Though the numbers are perhaps not as high as previously thought, a fair number of adults in this country are lactose intolerant – about 12 percent, though the number is considerably higher, close to 20 percent, for African Americans.
Before the study linked above, the most frequently cited numbers I could find indicated that anywhere from 30 to 50 million adults in the U.S. have a problem digesting the carbohydrate in milk (AKA milk sugar) because they lack a sufficient amount of the enzyme lactase to do so.
And the the incidence is far higher among Asian Americans, African Americans (as mentioned earlier), and Native Americans.
Undigested lactose can cause gas, diarrhea, and nausea as the body attempts to break it down and fails to do so. If you are lactose intolerant, you may notice those symptoms after consuming dairy, as well as cramps and bloating.
Apparently, the numbers are also higher (60 to 80 percent) for Ashkenazi Jews, of which I am one. And those poses a particular challenge when the holiday of Shavout comes around, as it did this past June 4, which celebrates the giving of the Torah on Mount Sinai as well as the summer grain harvest.
It’s traditional to celebrate this holiday by consuming dairy treats, which poses a problem for all those folks who, as noted above, might be made pretty darn uncomfortable by doing so.
You might be wondering why I’m going down this particular rabbit hole. Well, June is National Dairy Month, which was originally established in 1937 to encourage Americans to consume more dairy products when production was at a high.
Of course, we know that’s definitely NOT the case now, as the price of everything seems to be rising at an alarming rate – the fastest in 13 years when it comes to groceries – and that includes milk.
The USDA recently reduced the outlook for milk production estimates, due to slower growth in per cow output than expected, and that means prices will continue to go up.
Overall, milk consumption is down considerably in the U.S. – 42 percent less than what it was half a century ago. But New York’s dairy industry remains significant, with close to 4,000 farms producing more than 15 billion pounds of milk annually. We are, in fact, the fourth largest dairy state in the country.
This overall drop in dairy consumption might be in part attributable to the popularity of non-dairy milk products like almond, hemp, hazelnut, oat, and coconut milk. I myself haven’t actually had any real milk in my coffee in I can’t tell you how long, though I do continue to consume moderate amounts of cheese, yogurt, and the extremely occasional ice cream.

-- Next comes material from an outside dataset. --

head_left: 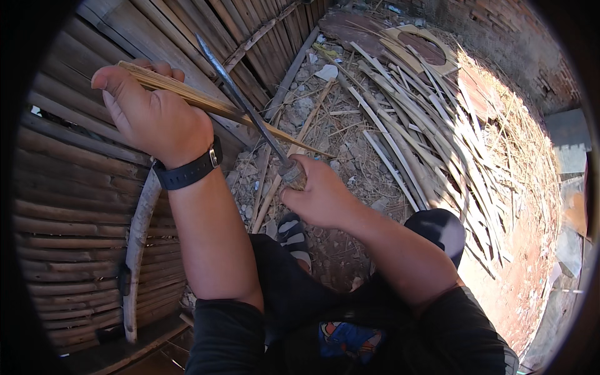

When I do indulge, I usually do it during the summer months at one of the innumerable soft serve locales scattered across the region. After all, this IS upstate.
We’re heading into a spate of warmer weather, which is all the more reason to get your soft serve on. Today will be in the low 80s, with mostly sunny skies. While it’s definitely warm here, it’s nowhere near as hot as it is elsewhere in the U.S., where heat advisories and excessive heat warnings were in effect for more than 75 million people yesterday.
In the headlines…
Senate negotiators announced they had struck a bipartisan deal on a narrow set of gun safety measures with sufficient support to move through the evenly divided chamber, a significant step toward ending a years long congressional impasse on the issue.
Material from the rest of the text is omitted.